Sydney Ann threw her arms into the air. “Go ahead,” she railed at Quinn. “Why don’t y’all just shoot me now and get it over with.”
Goldie gasped. “Oh my god. Is she confessing?”
“I believe she’s referring to the unwitting part she played in corrupting the fingerprint evidence,” explained Ennis.
“I didn’t do that on purpose!” swore Sydney Ann.
“So are you going to arrest her?” asked Orphie.
Quinn ranged a look around the room, his flinty expression cowing everyone into silence. “As I told you when we began, I’m only taking preliminary statements this morning, but I’m ruling this as a suspicious death, and none of you are above suspicion. Whether this is a case of criminal negligence on the part of the instructor or an intentional homicide remains to be seen.

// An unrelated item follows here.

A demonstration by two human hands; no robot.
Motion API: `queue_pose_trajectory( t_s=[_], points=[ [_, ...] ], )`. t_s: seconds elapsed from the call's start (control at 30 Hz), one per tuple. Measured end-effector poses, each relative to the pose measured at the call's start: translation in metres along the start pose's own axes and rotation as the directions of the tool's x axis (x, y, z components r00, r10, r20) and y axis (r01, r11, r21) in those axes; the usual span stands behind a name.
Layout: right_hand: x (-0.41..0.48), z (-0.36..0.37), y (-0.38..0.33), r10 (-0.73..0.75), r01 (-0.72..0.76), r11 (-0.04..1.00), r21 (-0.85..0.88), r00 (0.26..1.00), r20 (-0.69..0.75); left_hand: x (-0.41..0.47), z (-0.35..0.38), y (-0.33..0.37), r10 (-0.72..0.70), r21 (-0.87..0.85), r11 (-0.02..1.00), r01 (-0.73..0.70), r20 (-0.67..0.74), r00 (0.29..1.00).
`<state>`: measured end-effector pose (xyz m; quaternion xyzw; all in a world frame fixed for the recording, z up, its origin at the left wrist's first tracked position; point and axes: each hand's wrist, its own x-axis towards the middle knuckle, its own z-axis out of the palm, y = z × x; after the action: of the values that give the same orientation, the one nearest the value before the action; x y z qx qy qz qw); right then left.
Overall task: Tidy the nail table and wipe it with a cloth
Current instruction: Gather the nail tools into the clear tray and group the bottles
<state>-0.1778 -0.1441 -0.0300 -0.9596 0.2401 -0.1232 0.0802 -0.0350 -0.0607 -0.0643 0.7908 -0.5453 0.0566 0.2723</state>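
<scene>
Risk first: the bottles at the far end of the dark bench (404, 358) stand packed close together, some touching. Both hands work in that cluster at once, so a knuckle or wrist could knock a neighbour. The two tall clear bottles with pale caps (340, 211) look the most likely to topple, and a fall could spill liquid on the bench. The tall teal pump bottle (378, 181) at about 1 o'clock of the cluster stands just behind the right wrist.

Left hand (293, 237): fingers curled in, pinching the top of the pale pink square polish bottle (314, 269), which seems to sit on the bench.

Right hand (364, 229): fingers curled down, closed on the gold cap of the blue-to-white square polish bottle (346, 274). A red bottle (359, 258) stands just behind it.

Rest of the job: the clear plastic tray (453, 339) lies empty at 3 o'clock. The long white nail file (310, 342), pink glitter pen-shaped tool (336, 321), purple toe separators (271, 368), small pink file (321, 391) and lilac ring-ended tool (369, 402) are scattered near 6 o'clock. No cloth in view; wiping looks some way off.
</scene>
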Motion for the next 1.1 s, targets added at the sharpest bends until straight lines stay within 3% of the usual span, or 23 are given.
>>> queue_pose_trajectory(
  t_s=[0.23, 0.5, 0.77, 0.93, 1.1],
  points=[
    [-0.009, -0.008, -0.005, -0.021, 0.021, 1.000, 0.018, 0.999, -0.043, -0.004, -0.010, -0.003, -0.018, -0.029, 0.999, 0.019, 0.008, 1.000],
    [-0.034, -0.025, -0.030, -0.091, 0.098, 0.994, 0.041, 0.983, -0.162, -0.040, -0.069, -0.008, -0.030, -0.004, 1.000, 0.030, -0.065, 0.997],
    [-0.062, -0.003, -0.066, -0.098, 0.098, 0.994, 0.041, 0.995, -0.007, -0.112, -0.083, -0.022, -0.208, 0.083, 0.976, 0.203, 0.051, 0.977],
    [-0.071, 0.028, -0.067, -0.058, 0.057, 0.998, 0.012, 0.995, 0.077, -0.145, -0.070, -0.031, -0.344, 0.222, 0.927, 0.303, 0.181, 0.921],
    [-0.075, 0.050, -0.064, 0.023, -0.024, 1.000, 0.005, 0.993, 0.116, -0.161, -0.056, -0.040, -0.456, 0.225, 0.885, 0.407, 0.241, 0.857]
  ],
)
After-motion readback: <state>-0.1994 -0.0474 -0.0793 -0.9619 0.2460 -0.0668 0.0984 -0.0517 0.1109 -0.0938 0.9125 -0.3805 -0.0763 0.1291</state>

I’ve just begun my investigation, so you can expect to see a lot more of my face in the days to come.”
I hung my head in despair. No problem there. Maybe he and Lieutenant Kitchen could form a tag team.
“I don’t know what your itinerary looks like, Mrs. Miceli, but you’ll need to remain in Denali until further notice. That applies to the Last Frontier instructors also.”

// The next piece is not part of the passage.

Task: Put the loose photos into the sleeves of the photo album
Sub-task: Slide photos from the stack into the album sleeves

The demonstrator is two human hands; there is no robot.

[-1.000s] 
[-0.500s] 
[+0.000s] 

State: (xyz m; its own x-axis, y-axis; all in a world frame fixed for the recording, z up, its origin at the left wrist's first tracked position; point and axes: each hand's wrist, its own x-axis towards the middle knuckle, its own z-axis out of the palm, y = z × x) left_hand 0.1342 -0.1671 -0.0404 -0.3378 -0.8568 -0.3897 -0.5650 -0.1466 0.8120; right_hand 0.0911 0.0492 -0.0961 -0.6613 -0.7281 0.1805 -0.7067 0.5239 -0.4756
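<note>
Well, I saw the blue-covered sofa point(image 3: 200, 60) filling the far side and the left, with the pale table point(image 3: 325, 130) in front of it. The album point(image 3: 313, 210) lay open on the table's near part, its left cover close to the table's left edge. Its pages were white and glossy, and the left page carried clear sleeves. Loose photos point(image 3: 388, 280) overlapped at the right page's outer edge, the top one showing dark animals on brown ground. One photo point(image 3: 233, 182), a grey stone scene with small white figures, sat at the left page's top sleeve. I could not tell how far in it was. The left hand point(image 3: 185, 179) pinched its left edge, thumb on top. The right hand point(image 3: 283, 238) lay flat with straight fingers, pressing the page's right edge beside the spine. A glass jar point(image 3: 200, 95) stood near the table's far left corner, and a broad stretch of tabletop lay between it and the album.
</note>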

I stared at him, dumbstruck. “But…we’re planning to leave tomorrow.”
“Not now, you’re not. I’m sorry.”
“But…but…it’s going to be impossible to book accommodations for all our guests on the spur of the moment at the height of tourist season. What are we supposed to do, sleep on the bus?”
“You work in the travel industry, Mrs. Miceli. I’m sure you’ll find some way to resolve the problem.”
Easy for him to say. I knew I should have packed more antacids. But as he stood up, summarily dismissing us, I realized I had much more to worry about than overnight accommodations.
Two guests dead in four days.
Two book clubbers dead in four days.
Oh my god. Were they killing each other?
I cast a wary look at the faces around me. Whether I wanted to believe it or not, there was a good possibility that someone in this room was a cold-blooded murderer.
“Do you think Thor’s death might be related to the death of one of our other tour members in Girdwood a few days ago?” Goldie called out as Quinn made his way to the door.
He stopped in his tracks. “Are you talking about the Bigfoot homicide?”
“Is that what they’re calling it?” asked Orphie. “Oh my goodness, wait until Emily’s father finds out. Won’t he be surprised? He’s the one who saw it, you know.”
“He didn’t actually see it,” I corrected.
Quinn regarded us in an obvious fluster. “The victim was a member of your tour group? You’ve suffered two deaths in how many days?”
“Four,” I said in an undertone.
“Okay, folks.” He herded us back to our seats. “Sit yourselves back down. No one’s going anywhere yet.”